Ulf Wendel

PHP: mysqlnd saves 40% memory, finally (new tuning options)!

mysqlnd saves memory. It consumes half as much memory as libmysql. This is what we have been convinced of. This is what we taught you. Then I tried to test it and made Andrey get nervous for a few hours… Meanwhile he is fine again and we can announce: mysqlnd saves memory, not only in theory, we tested it – we can proof it, can we?

The read-only variable trick

In theory it is so simple. libmysql is not part of PHP. If libmysql fetches any data from the MySQL Server, it puts the data into its own buffers. Then the data gets copied from the libmysql buffers into the ext/mysql resp. ext/mysqli data structures. Those data structures are “zvals“. “zval” is the name of the data structure that PHP uses internally – on the C level – to implement user variables. So, you have the data twice in memory: 1x inside the libmysql buffers and 1x inside mysqlnd. With mysqlnd you might have the data only once in memory. mysqlnd also uses buffers but links the user variables directly to the read buffers, whenever possible. The zvals that represent the user variables do not contain copies of the buffer, they try to work with pointers. Therefore mysqlnd sometimes consumes only half as much memory as libmysql. In the worst case it consumes up to the same amount, but often it is less. How much memory you save depends on the size of your (buffered) result set. If it is only 1kB, you will hardly be able to measure any difference. If you are fetching BLOBs or large result sets it can become more obvious.

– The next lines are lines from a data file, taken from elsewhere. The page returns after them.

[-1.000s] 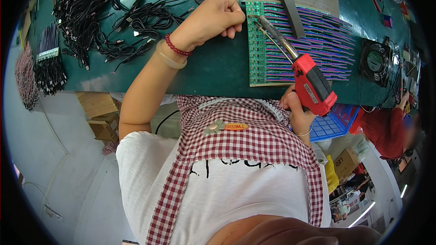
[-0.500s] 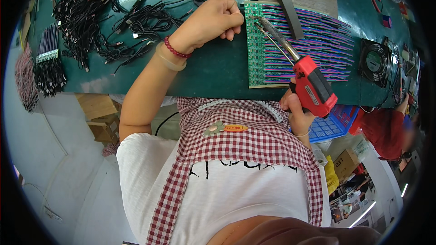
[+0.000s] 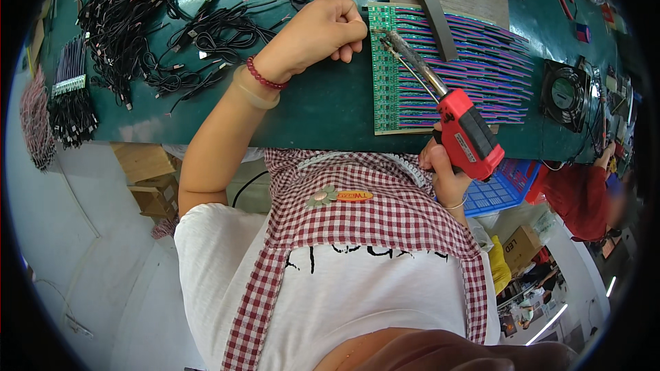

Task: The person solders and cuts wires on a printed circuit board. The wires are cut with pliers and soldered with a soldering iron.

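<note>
My right hand (image 3: pixel 447 177) is wrapped round the handle of a red and black soldering gun (image 3: pixel 467 134). Its metal barrel slants up to the left, and the tip is over the left part of a green circuit board panel (image 3: pixel 386 96). Rows of purple, pink and black wires (image 3: pixel 474 99) run rightward from that panel. Beside the panel's upper left edge, my left hand (image 3: pixel 330 31) is closed with thumb and fingers pinched. What the pinch holds, if anything, is hidden. I cannot tell whether the tip touches the panel.
Black cables (image 3: pixel 213 34) lie heaped on the green table (image 3: pixel 309 117) to the left, near a wired board bundle (image 3: pixel 69 86). A grey strip (image 3: pixel 433 10) crosses the wires. A small black fan (image 3: pixel 567 93) stands right; a blue crate (image 3: pixel 498 192) sits below. Another person's red sleeve (image 3: pixel 574 199) shows at right.
The soldering gun and my right hand have shifted slightly left and toward me, with the tip slightly lower over the panel. My left hand stays closed in nearly the same place.
</note>
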### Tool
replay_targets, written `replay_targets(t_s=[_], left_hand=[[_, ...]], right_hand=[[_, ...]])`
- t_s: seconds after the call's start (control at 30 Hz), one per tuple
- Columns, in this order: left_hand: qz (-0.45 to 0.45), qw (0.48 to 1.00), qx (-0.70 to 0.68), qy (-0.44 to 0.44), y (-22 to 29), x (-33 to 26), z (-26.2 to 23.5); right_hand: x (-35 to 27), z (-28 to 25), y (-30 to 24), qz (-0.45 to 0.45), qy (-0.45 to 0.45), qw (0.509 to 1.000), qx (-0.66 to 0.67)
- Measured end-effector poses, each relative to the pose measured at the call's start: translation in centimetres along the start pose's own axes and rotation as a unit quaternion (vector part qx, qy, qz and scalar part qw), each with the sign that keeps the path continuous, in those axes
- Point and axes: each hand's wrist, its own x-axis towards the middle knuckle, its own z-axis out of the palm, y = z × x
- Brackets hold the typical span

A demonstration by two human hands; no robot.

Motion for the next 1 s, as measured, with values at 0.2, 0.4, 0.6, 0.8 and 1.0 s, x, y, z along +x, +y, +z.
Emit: replay_targets(t_s=[0.2, 0.4, 0.6, 0.8, 1.0], left_hand=[[0.001, 1.000, -0.003, -0.003, 0.2, 0.0, 0.1], [0.006, 1.000, 0.003, 0.000, 0.1, -0.1, 0.0], [0.000, 1.000, -0.001, 0.000, 0.1, 0.2, 0.0], [-0.005, 1.000, 0.008, 0.000, 0.1, 0.0, 0.0], [-0.020, 1.000, 0.006, 0.004, 0.3, -0.2, 0.2]], right_hand=[[-0.1, 0.1, 0.1, 0.009, 0.018, 1.000, 0.015], [0.2, -0.1, -0.5, 0.017, 0.019, 0.997, 0.070], [0.4, 0.2, -0.6, 0.010, 0.030, 0.996, 0.079], [0.7, 0.3, -1.3, 0.021, 0.034, 0.996, 0.075], [1.0, 0.2, -1.5, 0.016, 0.042, 0.993, 0.110]])
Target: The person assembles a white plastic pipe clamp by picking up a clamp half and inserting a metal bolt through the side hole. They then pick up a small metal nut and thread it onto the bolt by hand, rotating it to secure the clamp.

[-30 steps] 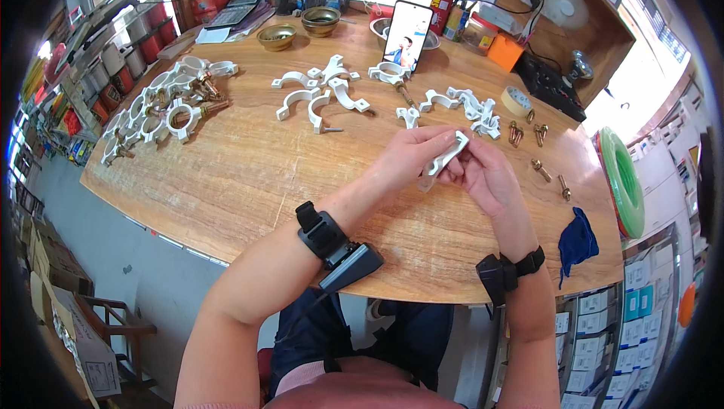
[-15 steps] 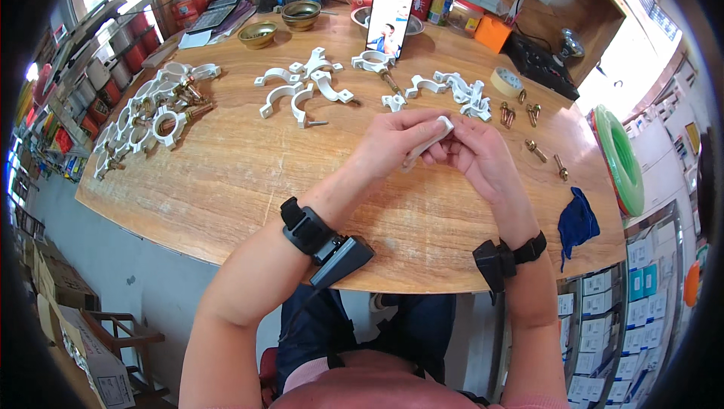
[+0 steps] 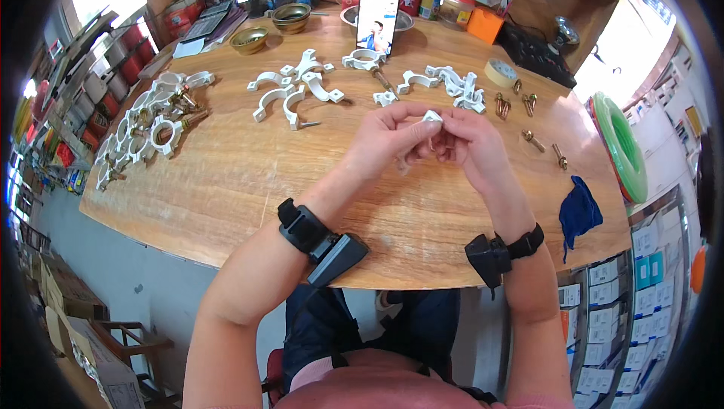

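Above the middle of the table, my left hand (image 3: 381, 141) is closed round a white half pipe clamp (image 3: 432, 116), its flat end showing between thumb and fingers. My right hand (image 3: 477, 150) meets it from the other side, fingertips pinched together at the clamp's end; whatever they hold there is hidden. Just beyond my hands are loose white clamp halves (image 3: 292, 110) to the left and a pile of more white clamp halves (image 3: 461, 91) to the right. A joined white ring clamp (image 3: 365, 59) with a brass-coloured bolt lies in front of the phone.
Several assembled clamps (image 3: 162, 134) with bolts are heaped at the left. Loose brass-coloured bolts (image 3: 533, 140), a tape roll (image 3: 501, 73) and a dark blue cloth (image 3: 580, 213) lie at the right. A phone (image 3: 377, 21) stands at the back near brass bowls (image 3: 249, 40).
The clamp half has turned in my fingers, so its end faces up more and less of its length shows. Both hands stay together; the whole view has shifted slightly.
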`<state>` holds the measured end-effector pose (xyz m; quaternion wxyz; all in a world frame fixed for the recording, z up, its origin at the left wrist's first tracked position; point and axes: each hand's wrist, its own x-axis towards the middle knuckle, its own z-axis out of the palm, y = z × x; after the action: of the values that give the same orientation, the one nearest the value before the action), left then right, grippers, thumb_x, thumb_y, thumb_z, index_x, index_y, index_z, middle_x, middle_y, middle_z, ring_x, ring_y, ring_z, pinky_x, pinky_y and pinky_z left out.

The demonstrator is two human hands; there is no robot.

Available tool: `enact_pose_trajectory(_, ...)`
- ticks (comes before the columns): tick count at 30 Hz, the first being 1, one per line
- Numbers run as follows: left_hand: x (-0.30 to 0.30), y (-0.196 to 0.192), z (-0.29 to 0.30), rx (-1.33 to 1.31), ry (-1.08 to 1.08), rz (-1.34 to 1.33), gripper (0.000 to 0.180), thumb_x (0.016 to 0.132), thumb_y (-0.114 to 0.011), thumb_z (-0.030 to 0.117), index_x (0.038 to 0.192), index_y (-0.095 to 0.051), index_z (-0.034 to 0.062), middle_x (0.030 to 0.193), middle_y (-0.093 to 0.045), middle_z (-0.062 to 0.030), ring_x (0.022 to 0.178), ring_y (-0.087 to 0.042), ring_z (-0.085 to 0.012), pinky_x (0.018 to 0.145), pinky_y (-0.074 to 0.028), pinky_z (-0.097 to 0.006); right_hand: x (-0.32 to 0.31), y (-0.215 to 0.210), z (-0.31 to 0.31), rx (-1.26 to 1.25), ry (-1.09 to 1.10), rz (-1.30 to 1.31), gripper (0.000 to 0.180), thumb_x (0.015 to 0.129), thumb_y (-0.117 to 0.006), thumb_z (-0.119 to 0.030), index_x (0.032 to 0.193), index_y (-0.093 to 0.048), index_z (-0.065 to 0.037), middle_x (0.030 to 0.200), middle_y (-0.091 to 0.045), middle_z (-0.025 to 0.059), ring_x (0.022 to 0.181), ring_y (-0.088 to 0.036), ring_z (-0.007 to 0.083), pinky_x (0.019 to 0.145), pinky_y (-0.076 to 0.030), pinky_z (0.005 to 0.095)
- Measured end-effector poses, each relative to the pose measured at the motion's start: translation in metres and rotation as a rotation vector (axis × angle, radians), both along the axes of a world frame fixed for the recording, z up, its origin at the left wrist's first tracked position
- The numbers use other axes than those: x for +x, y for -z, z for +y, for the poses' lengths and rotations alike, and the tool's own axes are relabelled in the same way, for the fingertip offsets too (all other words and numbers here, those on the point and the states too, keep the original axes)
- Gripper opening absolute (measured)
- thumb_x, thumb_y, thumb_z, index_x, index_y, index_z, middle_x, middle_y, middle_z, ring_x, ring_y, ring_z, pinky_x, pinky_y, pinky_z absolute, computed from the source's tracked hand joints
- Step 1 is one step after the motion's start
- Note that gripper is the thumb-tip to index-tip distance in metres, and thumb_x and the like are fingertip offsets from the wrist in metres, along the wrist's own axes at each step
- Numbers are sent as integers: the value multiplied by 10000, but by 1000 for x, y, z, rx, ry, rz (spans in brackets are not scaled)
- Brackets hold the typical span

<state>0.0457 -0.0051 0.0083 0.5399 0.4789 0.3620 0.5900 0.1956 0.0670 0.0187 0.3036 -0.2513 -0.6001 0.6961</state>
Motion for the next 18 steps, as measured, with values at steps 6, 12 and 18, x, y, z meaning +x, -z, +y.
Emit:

Memory savings of mysqlnd explained

Using pointers works great as long as you do read-only operations on the results and don’t keep references to the results after calling mysqli_free_result(). Here is an example of code that will fully profit from the new read-only variable trick of mysqlnd.

<?php
$res = mysqli_query($link, 'SELECT id, label, data FROM mytable');
while ($row = mysqli_fetch_assoc($res)) {
   printf("%04d - %20s\n%s\n\n", $row['id'], $row['label'], $row['data']);
}
mysqli_free_result($res);
?>

By default mysqli_query() returns a buffered result set. On query execution all results get fetched from the MySQL Server into PHP buffers. The buffering is done to allow you to scroll in a result set using mysqli_data_seek(). If you look at the illustration, you will see a buffered result set with three rows. What mysqlnd does when you iterate over the rows of your buffered result set with mysqli_fetch_assoc() is return you pointers to the buffered data. Of course, you are using PHP and there aren’t any pointers in the user land, but that is what happens behind the scenes on the C-level inside PHP. mysqlnd links your user variable directly to the wire.

The linking trick does not work any more if you ever modify any of the $row hashes returned by mysqli_fetch_assoc($res). If you modify the $row hash that belongs to the first row, mysqlnd must not modify the buffered result set. It must not modify the buffered result set (the Row1 box in the picture), because the user might want to re-read it later again using mysqli_data_seek(). Instead of modifying the buffered result set, mysqlnd is forced to separate the zval of $row. During separation, a new zval will be created and gets a new value, for example the value you have assigned to it. Something similar happens if you continue using $row from the example after calling mysqli_free_result($res). Again, mysqlnd is forced to create a new zval. However, those new zvals are what the read-only trick tries to avoid. And the memory required for those new zvals makes the potential memory saving of mysqlnd over libmysql.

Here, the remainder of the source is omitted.